Sarun, 33, is one of the brains behind Chula Students Single No Longer, a group of Chulalongkorn students and alumni that grew from zero to more than 31,000 members within seven days. 

“It’s a steeper learning curve because in the past, people might become boyfriend and girlfriend in two weeks,” Sarun said. “But during this time people might take longer to learn about each other because they’re apart.”

He added, “It possibly forces you to get to know each other better.” 

One of his proudest success stories from the week-old group is a missed connections ad: a Rangsit University alumna was seeking an upperclassman who bandaged up her wound when she got injured during an Open House event at Chulalongkorn.

Sure enough, netizens in the group got to work, and the two were soon reunited online. 

Uni Connections

By one count, 12 such communities have emerged so far.
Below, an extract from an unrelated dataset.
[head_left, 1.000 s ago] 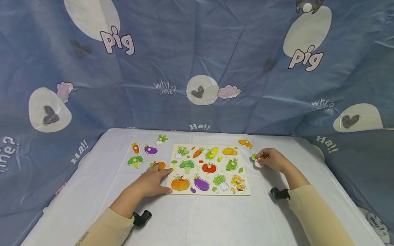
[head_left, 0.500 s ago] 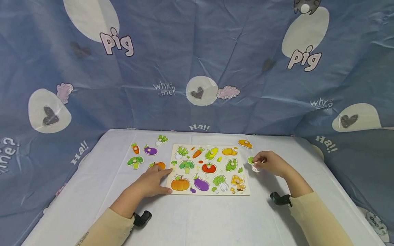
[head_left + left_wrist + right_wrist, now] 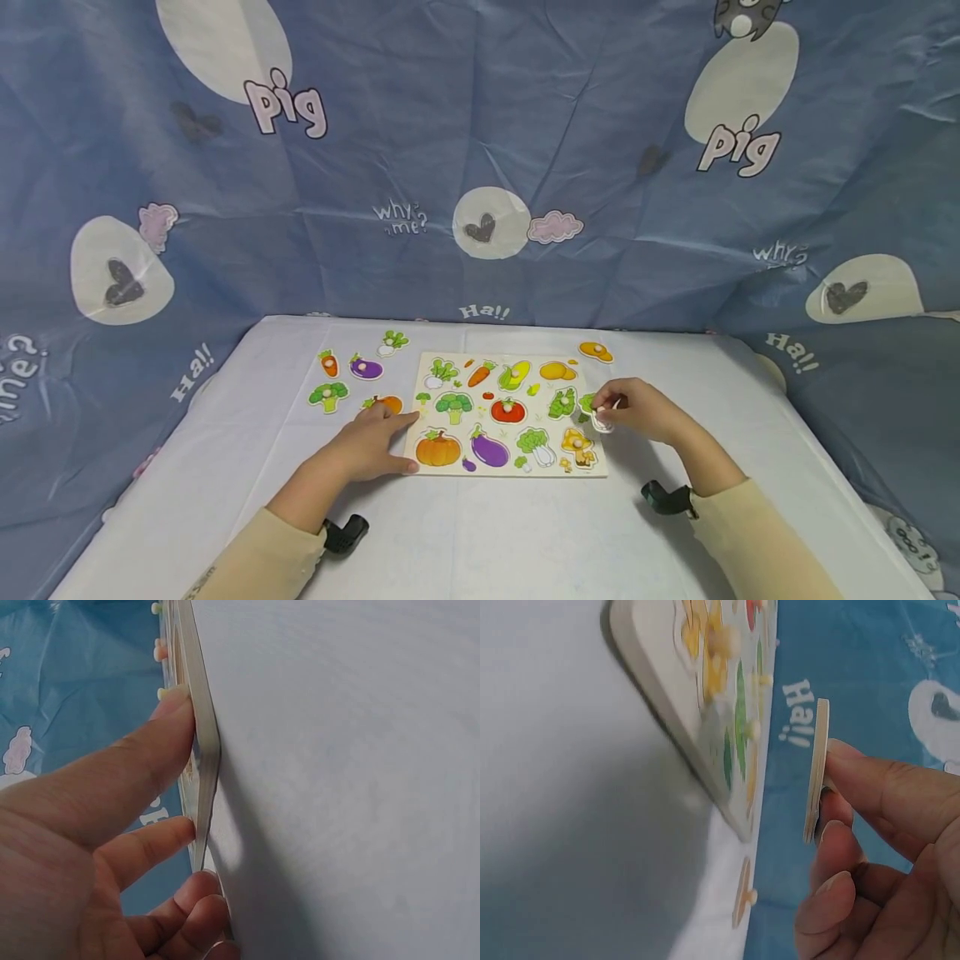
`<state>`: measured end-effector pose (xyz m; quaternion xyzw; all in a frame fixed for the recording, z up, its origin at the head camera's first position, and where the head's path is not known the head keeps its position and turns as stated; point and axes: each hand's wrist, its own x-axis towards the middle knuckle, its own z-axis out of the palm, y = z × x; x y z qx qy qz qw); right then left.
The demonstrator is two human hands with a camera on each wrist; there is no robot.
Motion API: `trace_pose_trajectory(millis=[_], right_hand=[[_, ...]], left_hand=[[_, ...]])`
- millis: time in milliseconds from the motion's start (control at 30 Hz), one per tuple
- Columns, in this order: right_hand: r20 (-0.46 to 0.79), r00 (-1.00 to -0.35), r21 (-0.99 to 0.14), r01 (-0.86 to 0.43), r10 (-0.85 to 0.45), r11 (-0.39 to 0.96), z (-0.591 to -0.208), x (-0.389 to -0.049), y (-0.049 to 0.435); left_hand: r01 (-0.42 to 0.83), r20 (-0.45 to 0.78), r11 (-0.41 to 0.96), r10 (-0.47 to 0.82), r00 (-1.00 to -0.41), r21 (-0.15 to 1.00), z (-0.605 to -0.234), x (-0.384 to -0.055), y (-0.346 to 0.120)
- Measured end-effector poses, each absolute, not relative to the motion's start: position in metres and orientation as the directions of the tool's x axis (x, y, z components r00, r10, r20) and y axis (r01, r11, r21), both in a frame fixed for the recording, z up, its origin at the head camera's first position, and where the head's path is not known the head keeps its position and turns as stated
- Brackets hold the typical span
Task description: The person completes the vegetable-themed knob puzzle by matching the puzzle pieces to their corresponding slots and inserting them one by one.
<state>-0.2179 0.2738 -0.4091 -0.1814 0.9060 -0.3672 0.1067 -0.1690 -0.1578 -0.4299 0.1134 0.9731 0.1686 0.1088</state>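
My right hand point(image 3: 637, 407) pinches a wooden bok choy puzzle piece point(image 3: 602, 422) between thumb and fingers. The piece is held above the right edge of the vegetable puzzle board point(image 3: 495, 472); in the right wrist view this piece point(image 3: 817, 771) shows edge-on, apart from the board point(image 3: 656, 694). At the board's left side, my left hand point(image 3: 366, 443) rests its thumb and index finger on the edge, its other fingers loosely bent. Knobbed tomato point(image 3: 508, 411), corn point(image 3: 515, 375), mushroom point(image 3: 578, 447) and green vegetable point(image 3: 562, 402) pieces lie in the board.
Left of the board lie loose radish point(image 3: 392, 342), carrot point(image 3: 328, 362), eggplant point(image 3: 366, 367) and broccoli point(image 3: 327, 397) pieces. A pumpkin piece point(image 3: 387, 404) is partly behind my left hand. A potato piece point(image 3: 596, 352) lies at the back right. A blue printed cloth point(image 3: 337, 250) hangs behind.
My right hand has carried the bok choy piece leftward and slightly nearer, from the table beside the board to over its right edge. My left hand has stayed put.
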Motion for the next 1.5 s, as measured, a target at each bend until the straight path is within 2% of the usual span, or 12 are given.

Most of them are set to private, meaning only members accepted by the admins can view and interact with the posts.

In the group, people post short profiles about themselves or their friends  – their education, hobbies, and likes – to encourage potential dates to contact them. The same model applies to other similar groups springing up during the nationwide quarantine.

The trend underscored the dominance of Facebook over Thais’ everyday lives; it is estimated that about 26 million Thais use the site, more than any other social media platform. 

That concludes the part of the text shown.